Exercise instructions — Show all lines of the entries in which the word "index" is found.

Data under study —
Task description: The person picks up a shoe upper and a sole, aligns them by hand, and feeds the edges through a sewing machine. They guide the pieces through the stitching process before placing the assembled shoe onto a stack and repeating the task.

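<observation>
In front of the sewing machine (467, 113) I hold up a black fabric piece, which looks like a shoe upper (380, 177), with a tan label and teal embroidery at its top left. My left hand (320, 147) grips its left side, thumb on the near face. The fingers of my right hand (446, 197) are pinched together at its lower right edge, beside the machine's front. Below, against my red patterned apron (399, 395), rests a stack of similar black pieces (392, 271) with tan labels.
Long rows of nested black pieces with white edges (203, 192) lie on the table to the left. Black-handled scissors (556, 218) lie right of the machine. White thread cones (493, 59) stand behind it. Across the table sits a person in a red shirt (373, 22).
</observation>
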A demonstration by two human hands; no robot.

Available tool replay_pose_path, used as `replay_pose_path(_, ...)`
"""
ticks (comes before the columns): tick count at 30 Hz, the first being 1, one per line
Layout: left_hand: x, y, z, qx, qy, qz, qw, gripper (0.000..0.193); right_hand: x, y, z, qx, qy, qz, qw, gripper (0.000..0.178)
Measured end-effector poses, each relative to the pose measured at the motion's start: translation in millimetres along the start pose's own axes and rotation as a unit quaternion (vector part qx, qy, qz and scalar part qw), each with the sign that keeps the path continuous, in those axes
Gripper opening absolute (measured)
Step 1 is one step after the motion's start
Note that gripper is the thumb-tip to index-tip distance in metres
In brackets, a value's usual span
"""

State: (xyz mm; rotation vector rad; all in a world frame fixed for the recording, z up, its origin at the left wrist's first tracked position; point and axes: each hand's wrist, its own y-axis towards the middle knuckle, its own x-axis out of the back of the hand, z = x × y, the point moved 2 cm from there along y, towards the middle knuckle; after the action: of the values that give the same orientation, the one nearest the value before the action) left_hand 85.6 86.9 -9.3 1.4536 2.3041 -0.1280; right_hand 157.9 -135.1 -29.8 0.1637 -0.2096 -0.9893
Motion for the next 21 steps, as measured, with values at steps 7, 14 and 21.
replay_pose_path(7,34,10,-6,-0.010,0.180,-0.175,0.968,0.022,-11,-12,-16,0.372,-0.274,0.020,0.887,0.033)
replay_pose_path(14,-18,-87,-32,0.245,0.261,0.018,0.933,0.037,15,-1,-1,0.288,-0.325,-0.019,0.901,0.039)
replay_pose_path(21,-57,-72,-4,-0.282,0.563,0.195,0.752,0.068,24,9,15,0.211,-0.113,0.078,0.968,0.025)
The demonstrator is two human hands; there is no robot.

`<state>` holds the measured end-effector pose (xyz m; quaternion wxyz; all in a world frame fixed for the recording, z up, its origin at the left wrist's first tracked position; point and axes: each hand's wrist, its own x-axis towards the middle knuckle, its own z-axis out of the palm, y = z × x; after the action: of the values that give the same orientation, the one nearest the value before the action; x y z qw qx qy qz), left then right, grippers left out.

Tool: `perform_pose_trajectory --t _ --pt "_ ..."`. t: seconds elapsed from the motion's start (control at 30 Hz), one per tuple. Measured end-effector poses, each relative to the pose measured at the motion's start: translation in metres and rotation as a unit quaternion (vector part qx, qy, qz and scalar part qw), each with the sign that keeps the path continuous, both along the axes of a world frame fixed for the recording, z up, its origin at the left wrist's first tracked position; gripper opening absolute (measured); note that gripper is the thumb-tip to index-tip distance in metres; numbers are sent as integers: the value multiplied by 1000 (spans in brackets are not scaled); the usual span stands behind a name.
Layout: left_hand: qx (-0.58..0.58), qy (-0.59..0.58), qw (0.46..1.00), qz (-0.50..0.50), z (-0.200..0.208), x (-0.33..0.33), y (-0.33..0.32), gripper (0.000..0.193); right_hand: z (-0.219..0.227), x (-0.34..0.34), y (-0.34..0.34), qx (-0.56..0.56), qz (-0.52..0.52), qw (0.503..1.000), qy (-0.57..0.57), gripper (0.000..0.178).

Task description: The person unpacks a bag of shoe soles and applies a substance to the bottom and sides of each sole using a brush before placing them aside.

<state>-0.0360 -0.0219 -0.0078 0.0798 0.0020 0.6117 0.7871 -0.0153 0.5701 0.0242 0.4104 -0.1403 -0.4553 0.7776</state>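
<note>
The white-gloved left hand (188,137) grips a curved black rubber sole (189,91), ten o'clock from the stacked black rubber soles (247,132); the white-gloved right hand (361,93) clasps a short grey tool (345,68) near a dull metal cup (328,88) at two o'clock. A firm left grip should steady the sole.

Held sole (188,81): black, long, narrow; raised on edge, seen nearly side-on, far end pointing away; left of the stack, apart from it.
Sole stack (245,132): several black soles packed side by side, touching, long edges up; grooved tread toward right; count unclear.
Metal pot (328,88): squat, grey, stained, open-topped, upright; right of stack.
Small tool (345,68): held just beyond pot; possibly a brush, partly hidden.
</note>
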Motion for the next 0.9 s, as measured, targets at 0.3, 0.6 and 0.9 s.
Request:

Written reply —
Note that gripper is the thumb-tip to index-tip distance in metres
Tool: `perform_pose_trajectory --t _ --pt "_ ..."`. t: seconds elapsed from the motion's start (control at 30 Hz), one per tuple. Measured end-effector poses, each relative to the pose measured at the motion's start: translation in metres and rotation as a unit quaternion (vector part qx, qy, qz and scalar part qw), each with the sign that keeps the path continuous, both along the axes of a world frame fixed for the recording, z up, its origin at the left wrist's first tracked position; gripper opening absolute (measured); note that gripper is the thumb-tip to index-tip distance in metres; numbers are sent as integers: the value multiplied by 1000 (spans in brackets are not scaled); the usual span stands behind a name.

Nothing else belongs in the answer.